A later report shows that a search using human-remains detection dogs was conducted two weeks after the initial search at the home, on April 12. No indication of human remains were found on the Harts’ two-acre property.  

The investigation continues 

A body later identified as Sierra Hart was found in the Pacific Ocean on April 7. Devonte and Hannah Hart, however, remain officially missing. 

Investigators in California are searching for biological relatives of Hannah to help identify human remains discovered on a beach near the crash site in May. Those remains were found in a girl’s shoe, tangled up in a pair of jeans.  

Initial forensic tests conducted at the California Department of Justice’s DNA laboratory in Richmond were inconclusive. 

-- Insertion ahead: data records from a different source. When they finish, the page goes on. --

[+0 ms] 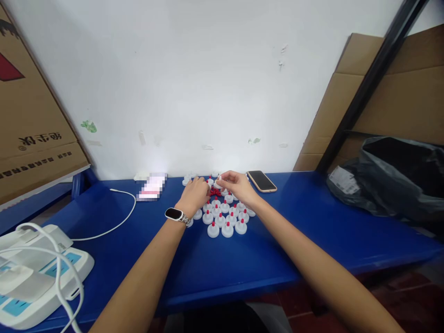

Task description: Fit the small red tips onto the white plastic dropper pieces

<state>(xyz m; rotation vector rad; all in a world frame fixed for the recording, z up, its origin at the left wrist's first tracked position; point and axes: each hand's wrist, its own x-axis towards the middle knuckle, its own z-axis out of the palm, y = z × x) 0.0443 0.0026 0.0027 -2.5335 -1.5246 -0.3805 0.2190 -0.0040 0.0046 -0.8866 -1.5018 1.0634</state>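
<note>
Both hands are held over a cluster of white caps (227, 217) near the back edge of the blue worktop (215, 268), about midway along it. Each finished cap carries a small red tip and stands upright; they are packed in rows, touching or nearly so, with the front row at the near side of the cluster.

The left hand (194, 194), with a watch (176, 215) worn at the wrist, is laid knuckles-up at the left of the cluster, its fingers curled down onto a little heap of loose red tips (215, 191). Whether a tip is pinched between them cannot be told, since the fingertips are hidden under the hand.

The right hand (237, 184) is raised just behind the cluster, and a single white cap (219, 178) is pinched narrowly between its thumb and forefinger. A few more plain caps (189, 178) are seen along the back edge, against the wall.

A phone (262, 181) is lain face-up just right of the hands, close to the back edge. A white cable (118, 217) is looped across the left part of the worktop, and a white device (38, 273) with pale blue panels is set at the near left corner. A dark plastic bag (395, 180) is slumped at the right end. Cardboard (31, 115) is leaned at both sides.
</note>
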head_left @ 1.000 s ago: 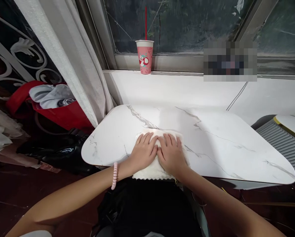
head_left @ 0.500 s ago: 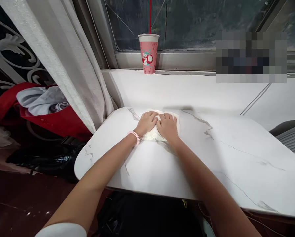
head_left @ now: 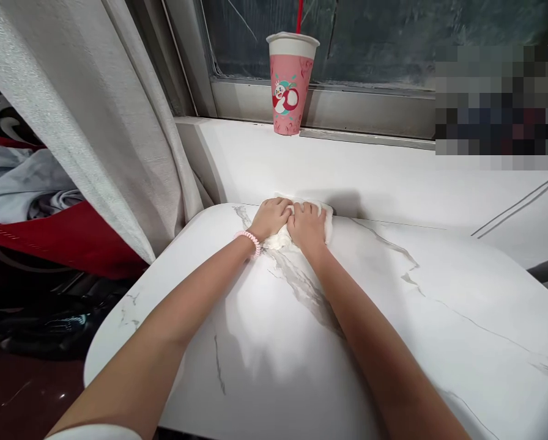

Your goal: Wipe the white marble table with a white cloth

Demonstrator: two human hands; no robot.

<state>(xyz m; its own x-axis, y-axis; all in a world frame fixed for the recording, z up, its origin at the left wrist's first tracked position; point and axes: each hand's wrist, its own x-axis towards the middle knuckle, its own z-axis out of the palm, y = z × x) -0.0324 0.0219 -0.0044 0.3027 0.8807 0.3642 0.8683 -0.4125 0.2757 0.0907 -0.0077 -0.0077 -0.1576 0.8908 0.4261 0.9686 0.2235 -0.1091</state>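
Observation:
A white cloth (head_left: 281, 239) lies bunched near the back edge of the white marble-patterned table (head_left: 265, 342). My left hand (head_left: 271, 218), with a pink coil band at the wrist, presses on its left part, fingers bent over the fabric. Beside it, almost touching, my right hand (head_left: 307, 225) grips the cloth's right part, its fingers curled and slightly apart. The far edge of the cloth reaches the foot of the white wall. Both palms and the fabric under them are hidden.
A pink paper cup (head_left: 291, 85) with a red straw stands on the window ledge above the table. At left hangs a pale curtain (head_left: 113, 116), with a red bag (head_left: 85, 244) holding grey-white fabric behind it. A blurred patch covers the upper right.
Both hands and the cloth have slid a little farther toward the wall. The view has come closer to the table, so the cup looks larger.

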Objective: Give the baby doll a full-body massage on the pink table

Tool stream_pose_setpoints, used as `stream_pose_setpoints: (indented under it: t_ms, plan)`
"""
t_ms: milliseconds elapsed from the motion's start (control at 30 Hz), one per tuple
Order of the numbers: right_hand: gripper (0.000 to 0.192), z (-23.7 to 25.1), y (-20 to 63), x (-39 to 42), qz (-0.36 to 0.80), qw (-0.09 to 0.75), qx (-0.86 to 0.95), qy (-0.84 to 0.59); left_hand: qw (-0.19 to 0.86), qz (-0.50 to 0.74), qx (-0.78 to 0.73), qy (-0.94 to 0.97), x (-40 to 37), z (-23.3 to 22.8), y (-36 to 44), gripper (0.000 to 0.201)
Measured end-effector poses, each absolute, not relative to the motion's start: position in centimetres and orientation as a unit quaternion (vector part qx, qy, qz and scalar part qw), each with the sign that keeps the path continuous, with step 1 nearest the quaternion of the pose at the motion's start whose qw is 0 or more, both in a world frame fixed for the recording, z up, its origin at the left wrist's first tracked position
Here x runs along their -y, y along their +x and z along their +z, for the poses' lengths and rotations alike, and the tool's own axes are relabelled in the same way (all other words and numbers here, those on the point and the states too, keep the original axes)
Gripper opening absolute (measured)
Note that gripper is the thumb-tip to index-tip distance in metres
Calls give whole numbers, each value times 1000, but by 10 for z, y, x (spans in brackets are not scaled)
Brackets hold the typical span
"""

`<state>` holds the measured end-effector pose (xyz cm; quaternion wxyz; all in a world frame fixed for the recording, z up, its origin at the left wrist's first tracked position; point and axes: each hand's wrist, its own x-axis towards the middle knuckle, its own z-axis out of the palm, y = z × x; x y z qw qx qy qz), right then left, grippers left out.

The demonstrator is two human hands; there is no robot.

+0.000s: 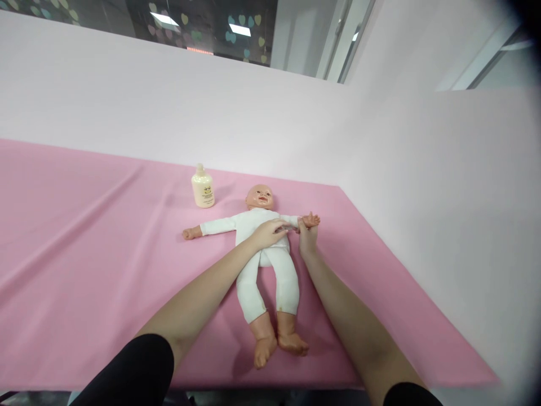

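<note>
The left hand (267, 233) is resting on the chest of the doll (264, 248) lying face-up on the pink desk (84, 254), while the right hand (307, 237) fingers are closing round its outstretched wrist, seemingly working along that sleeve, calling for gentle strokes.

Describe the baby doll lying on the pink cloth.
The baby doll lies face-up on the pink cloth, arms spread, head toward the wall. It looks like plastic, bald, in a white one-piece suit with bare feet. The left hand rests on its chest and sleeve; the right hand grips its wrist. A cream bottle stands nearby, apart.
</note>
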<state>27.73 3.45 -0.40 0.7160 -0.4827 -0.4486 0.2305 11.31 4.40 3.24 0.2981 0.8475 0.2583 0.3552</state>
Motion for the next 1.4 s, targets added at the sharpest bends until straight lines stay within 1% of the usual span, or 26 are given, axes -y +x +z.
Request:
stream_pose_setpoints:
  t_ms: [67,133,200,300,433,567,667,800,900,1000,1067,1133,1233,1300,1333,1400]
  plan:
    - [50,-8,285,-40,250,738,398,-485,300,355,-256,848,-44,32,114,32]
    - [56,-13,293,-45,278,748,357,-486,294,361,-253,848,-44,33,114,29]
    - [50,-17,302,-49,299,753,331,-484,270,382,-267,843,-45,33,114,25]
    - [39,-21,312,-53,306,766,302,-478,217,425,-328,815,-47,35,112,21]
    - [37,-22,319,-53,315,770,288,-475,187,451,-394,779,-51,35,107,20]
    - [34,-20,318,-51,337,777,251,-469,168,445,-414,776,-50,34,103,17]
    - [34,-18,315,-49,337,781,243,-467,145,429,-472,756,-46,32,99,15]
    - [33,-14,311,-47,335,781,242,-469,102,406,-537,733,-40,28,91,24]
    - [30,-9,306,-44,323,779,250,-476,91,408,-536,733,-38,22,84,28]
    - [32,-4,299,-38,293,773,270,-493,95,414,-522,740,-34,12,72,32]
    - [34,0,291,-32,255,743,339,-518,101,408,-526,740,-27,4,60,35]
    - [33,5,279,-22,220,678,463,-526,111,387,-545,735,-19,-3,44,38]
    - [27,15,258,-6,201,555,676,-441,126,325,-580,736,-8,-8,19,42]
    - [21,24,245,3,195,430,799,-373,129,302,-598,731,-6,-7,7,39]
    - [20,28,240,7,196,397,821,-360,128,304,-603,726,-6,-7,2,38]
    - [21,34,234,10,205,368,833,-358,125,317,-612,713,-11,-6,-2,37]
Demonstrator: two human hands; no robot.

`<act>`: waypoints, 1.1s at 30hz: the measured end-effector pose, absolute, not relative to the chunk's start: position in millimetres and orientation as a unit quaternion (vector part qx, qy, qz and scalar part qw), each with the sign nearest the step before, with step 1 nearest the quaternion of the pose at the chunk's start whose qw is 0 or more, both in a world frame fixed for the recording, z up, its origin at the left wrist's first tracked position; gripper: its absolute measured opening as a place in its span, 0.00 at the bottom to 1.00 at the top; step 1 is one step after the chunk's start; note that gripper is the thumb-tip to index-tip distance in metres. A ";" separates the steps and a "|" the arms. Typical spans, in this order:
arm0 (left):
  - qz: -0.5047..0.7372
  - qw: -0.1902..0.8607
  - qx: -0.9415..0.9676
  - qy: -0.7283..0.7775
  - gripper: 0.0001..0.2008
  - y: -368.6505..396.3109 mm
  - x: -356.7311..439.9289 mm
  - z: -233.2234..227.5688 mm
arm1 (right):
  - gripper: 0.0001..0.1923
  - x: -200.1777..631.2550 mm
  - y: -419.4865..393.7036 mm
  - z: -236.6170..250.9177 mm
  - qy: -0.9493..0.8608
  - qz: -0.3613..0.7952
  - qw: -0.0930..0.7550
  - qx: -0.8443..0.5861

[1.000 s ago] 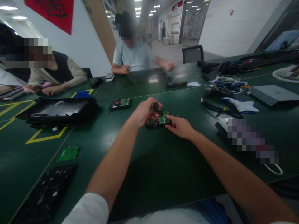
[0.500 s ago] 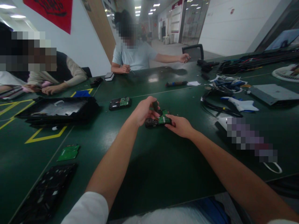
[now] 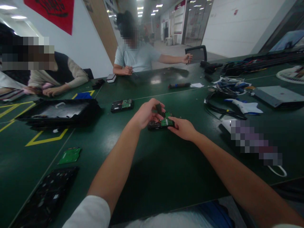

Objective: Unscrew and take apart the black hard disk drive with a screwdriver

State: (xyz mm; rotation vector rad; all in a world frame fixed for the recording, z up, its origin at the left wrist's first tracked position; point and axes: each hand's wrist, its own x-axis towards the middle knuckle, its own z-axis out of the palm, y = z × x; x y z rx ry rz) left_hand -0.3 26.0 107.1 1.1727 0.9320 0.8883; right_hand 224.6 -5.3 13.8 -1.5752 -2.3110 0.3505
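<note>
A hard drive with a green circuit board lies on the dark green table in front of me, board side up. At its right end my right hand grips the edge, thumb on the board and fingers along the side. My left hand is over the drive's left part, fingers bent and closed around a small dark piece that I cannot identify. Those fingers hide part of the board. Farther left rests a second hard drive, its green board also facing up.
A black tray-like casing stands at left, with a loose green circuit board and a black panel nearer me. Cables, a grey metal box and a screwdriver-like tool lie right. Two people sit across the table.
The dark piece in my left fingers has tilted and shifted slightly right. My right hand stays put on the hard drive.
</note>
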 end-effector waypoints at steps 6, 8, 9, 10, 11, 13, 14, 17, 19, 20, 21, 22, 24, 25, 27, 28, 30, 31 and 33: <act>0.409 0.627 0.507 0.427 0.13 27.2 0.7 106.2 | 0.28 225.5 -3.9 12.4 -0.812 0.121 0.155 -0.550; 0.415 0.606 0.521 0.435 0.14 28.1 0.0 106.4 | 0.28 225.7 -3.6 12.2 -0.813 0.121 0.156 -0.548; 0.415 0.602 0.526 0.435 0.14 28.3 -0.4 106.5 | 0.28 225.8 -3.5 12.2 -0.813 0.122 0.156 -0.548; 0.412 0.602 0.528 0.434 0.14 28.4 -0.7 106.6 | 0.28 225.9 -3.5 12.4 -0.813 0.123 0.155 -0.547; 0.408 0.608 0.528 0.431 0.14 28.4 -0.9 106.7 | 0.28 226.0 -3.6 12.7 -0.813 0.123 0.155 -0.547; 0.402 0.626 0.518 0.423 0.14 28.0 -0.8 106.7 | 0.27 226.1 -3.7 13.4 -0.813 0.125 0.155 -0.546; 0.401 0.634 0.510 0.420 0.14 27.9 -0.6 106.6 | 0.27 226.1 -3.8 13.8 -0.814 0.126 0.155 -0.545; 0.407 0.641 0.497 0.420 0.13 28.2 -0.4 106.2 | 0.27 226.1 -3.7 14.3 -0.818 0.126 0.156 -0.540; 0.411 0.627 0.508 0.424 0.14 28.8 -1.0 106.1 | 0.27 226.0 -3.4 13.7 -0.818 0.123 0.157 -0.540; 0.412 0.619 0.517 0.425 0.14 29.0 -1.5 106.0 | 0.27 225.9 -3.3 13.2 -0.817 0.122 0.157 -0.541; 0.412 0.611 0.526 0.424 0.14 29.1 -1.9 106.0 | 0.27 225.9 -3.2 12.6 -0.817 0.121 0.158 -0.542; 0.410 0.606 0.534 0.424 0.14 28.9 -2.2 106.0 | 0.28 225.9 -3.1 11.9 -0.816 0.121 0.160 -0.543; 0.400 0.609 0.541 0.420 0.14 28.2 -2.0 106.0 | 0.28 225.9 -2.9 10.8 -0.814 0.123 0.162 -0.544; 0.395 0.618 0.538 0.416 0.14 27.6 -1.5 105.9 | 0.28 225.9 -2.8 10.4 -0.813 0.123 0.163 -0.545; 0.391 0.640 0.520 0.409 0.14 26.7 0.0 105.6 | 0.27 226.2 -2.6 9.9 -0.813 0.124 0.164 -0.545; 0.393 0.647 0.510 0.409 0.14 26.4 0.8 105.5 | 0.27 226.3 -2.5 9.8 -0.814 0.124 0.164 -0.544; 0.402 0.646 0.498 0.415 0.13 26.5 1.8 105.5 | 0.27 226.7 -2.3 9.8 -0.817 0.123 0.166 -0.539; 0.407 0.638 0.500 0.420 0.13 26.8 1.9 105.6 | 0.27 226.9 -2.2 9.8 -0.818 0.122 0.166 -0.537; 0.415 0.615 0.515 0.429 0.13 27.6 1.2 106.1 | 0.27 227.1 -2.2 9.9 -0.818 0.120 0.165 -0.538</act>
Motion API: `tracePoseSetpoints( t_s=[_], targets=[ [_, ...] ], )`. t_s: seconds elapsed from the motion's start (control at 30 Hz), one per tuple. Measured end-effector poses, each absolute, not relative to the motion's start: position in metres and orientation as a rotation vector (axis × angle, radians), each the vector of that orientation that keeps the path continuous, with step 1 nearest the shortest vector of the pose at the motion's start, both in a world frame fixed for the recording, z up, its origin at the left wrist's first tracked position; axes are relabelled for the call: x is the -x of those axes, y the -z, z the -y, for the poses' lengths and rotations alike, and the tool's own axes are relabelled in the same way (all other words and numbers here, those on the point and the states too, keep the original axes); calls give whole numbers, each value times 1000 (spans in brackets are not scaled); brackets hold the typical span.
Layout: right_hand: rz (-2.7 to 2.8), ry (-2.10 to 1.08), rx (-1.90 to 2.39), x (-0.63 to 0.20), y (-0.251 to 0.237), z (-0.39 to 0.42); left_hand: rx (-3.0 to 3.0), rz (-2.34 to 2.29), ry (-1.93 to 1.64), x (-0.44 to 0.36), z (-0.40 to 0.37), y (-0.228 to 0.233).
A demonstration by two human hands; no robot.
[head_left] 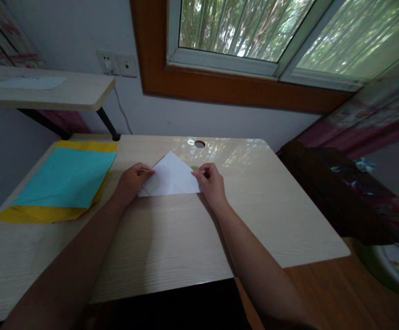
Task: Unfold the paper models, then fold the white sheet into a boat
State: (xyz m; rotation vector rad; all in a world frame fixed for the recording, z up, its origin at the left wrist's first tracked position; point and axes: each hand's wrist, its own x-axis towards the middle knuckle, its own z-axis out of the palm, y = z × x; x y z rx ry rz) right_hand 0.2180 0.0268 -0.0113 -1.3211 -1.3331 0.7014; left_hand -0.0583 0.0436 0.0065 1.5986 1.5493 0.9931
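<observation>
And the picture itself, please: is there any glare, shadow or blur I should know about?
Head view: dim room, brightest through the window; head view: glare on the table around the round hole; head view: a shadow beside the right forearm; head view: blur toward the right, on the dark furniture, while the white paper has readable edges.

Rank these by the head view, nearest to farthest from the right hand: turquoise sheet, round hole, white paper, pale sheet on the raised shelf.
1. White paper: touching the right hand.
2. Round hole: just beyond the hand, in the desk.
3. Turquoise sheet: on the desk's left side.
4. Pale sheet: far left, on the raised shelf.
</observation>
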Motion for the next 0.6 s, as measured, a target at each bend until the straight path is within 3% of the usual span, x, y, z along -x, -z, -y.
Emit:
tracePoseSetpoints(
  t_s=[0.6],
  targets=[
    [993,-909,1195,-227,17,-39,-1617,-1071,-951,66,-36,-1]
  ],
)
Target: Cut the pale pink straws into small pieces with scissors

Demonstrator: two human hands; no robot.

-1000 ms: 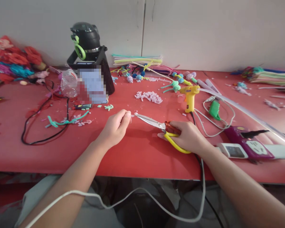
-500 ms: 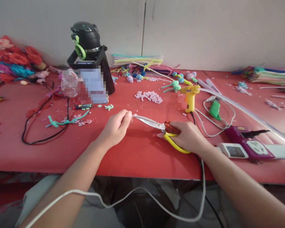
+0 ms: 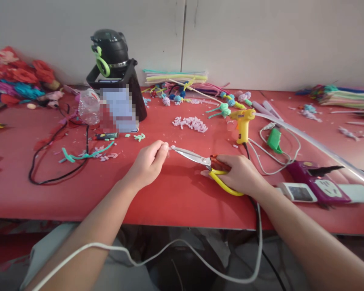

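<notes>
My right hand (image 3: 238,171) is closed round the yellow and orange handles of a pair of scissors (image 3: 197,157), whose blades point left. At their tips, my left hand (image 3: 150,161) is pinched with thumb against fingers. A tiny pale bit shows at the fingertips beside the blade tips, too small to name; whatever else the fingers hold is hidden. Just beyond the blades lies a pile of short pale pink cut pieces (image 3: 190,124), which look like chopped pipe cleaner. A yellow glue gun (image 3: 243,125) stands on the table behind my right hand.
On the red table (image 3: 166,202) are a black bottle (image 3: 136,89) with a phone (image 3: 118,107) against it, and bundled pipe cleaners (image 3: 176,76) by the wall. A purple power strip (image 3: 318,182) lies at right. A white cable (image 3: 157,256) loops across my lap.
Both hands and the scissors stay in practically the same place. The view has shifted very slightly; nothing else visibly differs.
</notes>
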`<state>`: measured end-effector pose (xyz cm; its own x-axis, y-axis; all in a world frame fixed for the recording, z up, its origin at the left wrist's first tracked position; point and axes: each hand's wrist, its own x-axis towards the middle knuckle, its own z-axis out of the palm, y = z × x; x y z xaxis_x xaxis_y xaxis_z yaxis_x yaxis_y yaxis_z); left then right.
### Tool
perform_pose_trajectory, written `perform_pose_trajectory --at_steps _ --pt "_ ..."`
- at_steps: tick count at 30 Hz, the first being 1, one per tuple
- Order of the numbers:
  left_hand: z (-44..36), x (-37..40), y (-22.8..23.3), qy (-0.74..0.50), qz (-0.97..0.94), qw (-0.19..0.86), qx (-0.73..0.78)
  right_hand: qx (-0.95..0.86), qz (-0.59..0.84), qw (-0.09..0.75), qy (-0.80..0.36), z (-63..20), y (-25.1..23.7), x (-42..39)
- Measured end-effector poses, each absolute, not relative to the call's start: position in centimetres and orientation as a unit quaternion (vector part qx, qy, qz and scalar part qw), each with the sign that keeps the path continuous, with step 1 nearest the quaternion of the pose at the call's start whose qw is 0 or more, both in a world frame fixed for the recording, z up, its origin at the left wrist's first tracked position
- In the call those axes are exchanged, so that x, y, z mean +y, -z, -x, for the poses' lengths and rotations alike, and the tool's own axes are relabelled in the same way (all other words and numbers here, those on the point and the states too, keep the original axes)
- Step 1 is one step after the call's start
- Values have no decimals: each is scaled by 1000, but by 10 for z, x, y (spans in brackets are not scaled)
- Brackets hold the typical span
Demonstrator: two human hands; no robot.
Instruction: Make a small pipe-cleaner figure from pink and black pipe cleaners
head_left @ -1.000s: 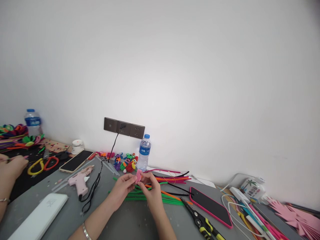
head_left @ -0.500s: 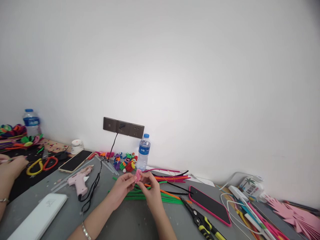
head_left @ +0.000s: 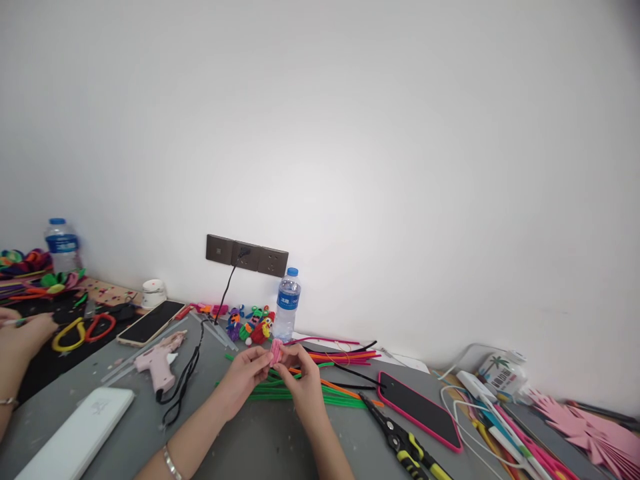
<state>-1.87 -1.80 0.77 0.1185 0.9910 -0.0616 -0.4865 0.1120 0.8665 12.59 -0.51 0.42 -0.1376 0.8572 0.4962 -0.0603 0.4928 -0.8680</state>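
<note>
Grey table (head_left: 260,447) runs along a blank white wall (head_left: 350,133); wall sockets (head_left: 247,255) sit low, one with a black cord plugged in, likely feeding the pink glue gun (head_left: 159,363) lying on its side at the left.

White flat box (head_left: 80,437) at near left. Two phones face up: one far left (head_left: 150,321), one in a pink case (head_left: 420,410) on the right, both out of the working zone. Water bottle (head_left: 287,305) stands upright by the wall, behind the hands. Pliers (head_left: 405,443) lie just beside the pink phone, within reach of the right hand.

Loose pipe cleaners (head_left: 325,393), green and orange, fan out under and beyond the hands, a ready supply. Small finished figures (head_left: 253,325) are lined up by the bottle.

Left hand (head_left: 243,377) and right hand (head_left: 303,383) meet, fingertips pinched together on a small pink piece (head_left: 277,351), held raised above the table, probably for close shaping.

Another person's hand (head_left: 23,333) works at far left near yellow and red loops (head_left: 83,330).
</note>
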Motion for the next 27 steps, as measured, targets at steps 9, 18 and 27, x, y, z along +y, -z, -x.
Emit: perform_pose_trajectory --at_steps 9,18,27 --pt "19 -16 -6 -560 -368 653 354 -639 311 580 -398 -126 -6 -6" --pt "19 -17 -6 -560 -365 651 359 -637 309 588 -392 -125 -6 -5" --pt "16 -16 -10 -567 -339 652 372 -658 308 585 -360 -127 -4 -4"
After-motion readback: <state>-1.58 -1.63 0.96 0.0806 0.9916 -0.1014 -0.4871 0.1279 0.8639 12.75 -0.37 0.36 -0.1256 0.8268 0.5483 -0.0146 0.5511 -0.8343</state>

In the spring, investigators revealed that Jennifer Hart was under the influence of alcohol at the time of the crash. Two of the children found at the crash site had a drug in their system that causes sleepiness. 

The Mendocino County Sheriff’s Office is leading the investigation from California; that investigation is ongoing. The Federal Bureau of Investigation and California Highway Patrol have also been involved in this case.